▸ Assignment
Within the records, tally the lines that contain "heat" and reply with that number only.

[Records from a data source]
==*==

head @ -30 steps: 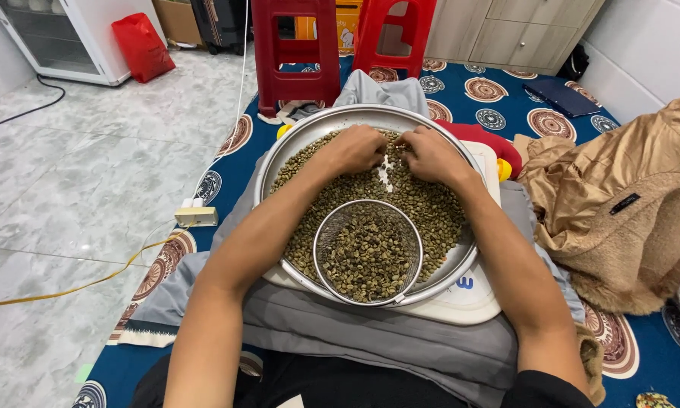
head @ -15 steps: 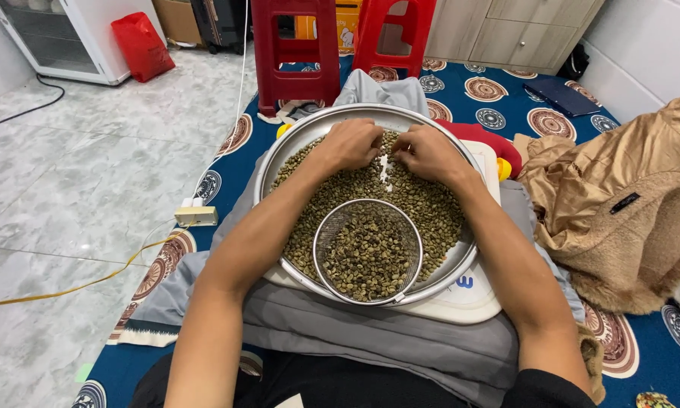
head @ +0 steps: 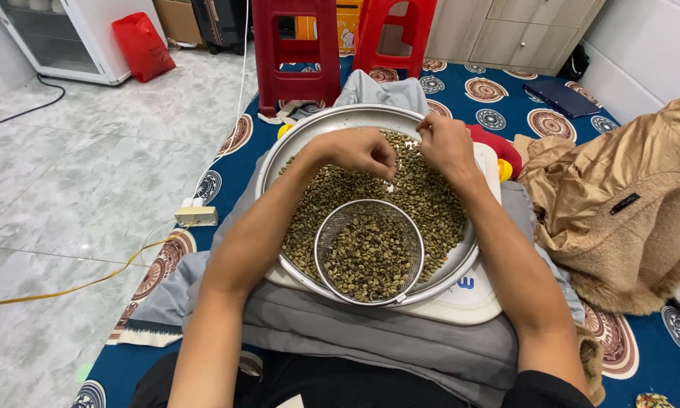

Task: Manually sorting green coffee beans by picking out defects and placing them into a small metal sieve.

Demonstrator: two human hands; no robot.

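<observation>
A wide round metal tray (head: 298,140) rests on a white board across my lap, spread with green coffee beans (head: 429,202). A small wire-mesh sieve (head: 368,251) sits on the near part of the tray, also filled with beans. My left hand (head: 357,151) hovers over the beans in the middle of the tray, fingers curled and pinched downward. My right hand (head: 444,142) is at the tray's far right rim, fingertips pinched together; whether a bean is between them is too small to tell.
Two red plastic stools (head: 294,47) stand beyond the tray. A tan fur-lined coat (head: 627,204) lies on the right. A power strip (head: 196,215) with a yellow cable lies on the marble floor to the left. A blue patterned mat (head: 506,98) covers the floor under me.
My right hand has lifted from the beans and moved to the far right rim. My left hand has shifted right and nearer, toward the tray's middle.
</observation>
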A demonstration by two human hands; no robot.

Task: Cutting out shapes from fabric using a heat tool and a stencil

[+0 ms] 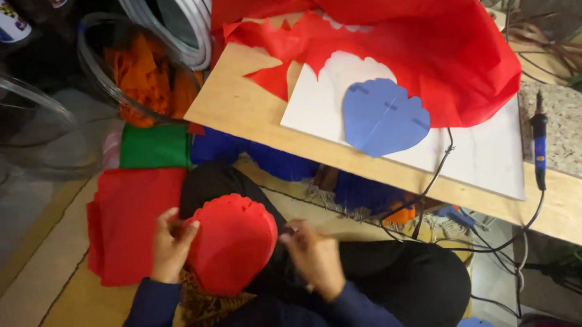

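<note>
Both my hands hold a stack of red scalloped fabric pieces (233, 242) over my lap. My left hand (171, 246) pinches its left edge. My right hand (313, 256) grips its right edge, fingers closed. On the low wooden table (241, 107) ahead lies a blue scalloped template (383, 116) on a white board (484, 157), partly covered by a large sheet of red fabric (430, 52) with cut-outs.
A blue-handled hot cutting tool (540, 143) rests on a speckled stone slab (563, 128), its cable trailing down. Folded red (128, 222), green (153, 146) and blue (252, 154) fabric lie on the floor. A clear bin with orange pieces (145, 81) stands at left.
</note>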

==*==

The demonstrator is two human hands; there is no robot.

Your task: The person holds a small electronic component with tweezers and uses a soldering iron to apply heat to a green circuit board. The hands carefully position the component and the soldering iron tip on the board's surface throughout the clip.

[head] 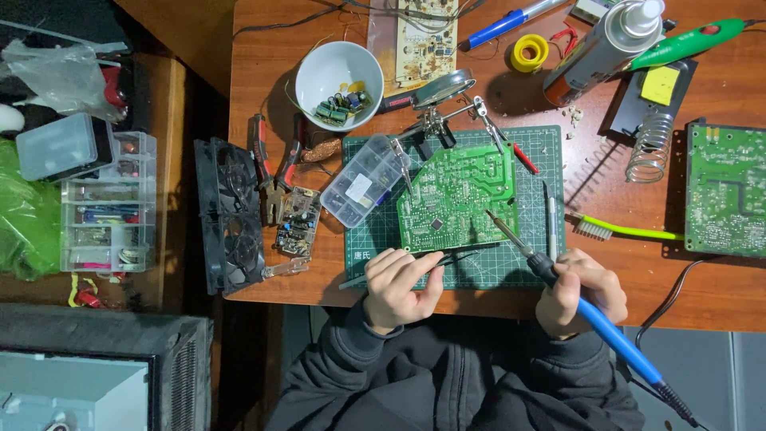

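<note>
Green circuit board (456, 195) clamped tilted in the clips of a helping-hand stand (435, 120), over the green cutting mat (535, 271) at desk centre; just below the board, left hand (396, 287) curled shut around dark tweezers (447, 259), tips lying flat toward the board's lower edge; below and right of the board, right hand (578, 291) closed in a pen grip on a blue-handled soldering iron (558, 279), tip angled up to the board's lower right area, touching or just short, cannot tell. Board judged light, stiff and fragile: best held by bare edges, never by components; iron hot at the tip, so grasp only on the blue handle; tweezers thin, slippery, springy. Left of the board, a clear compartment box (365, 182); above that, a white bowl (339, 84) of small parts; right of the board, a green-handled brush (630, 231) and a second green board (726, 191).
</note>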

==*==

▸ Output for this task
2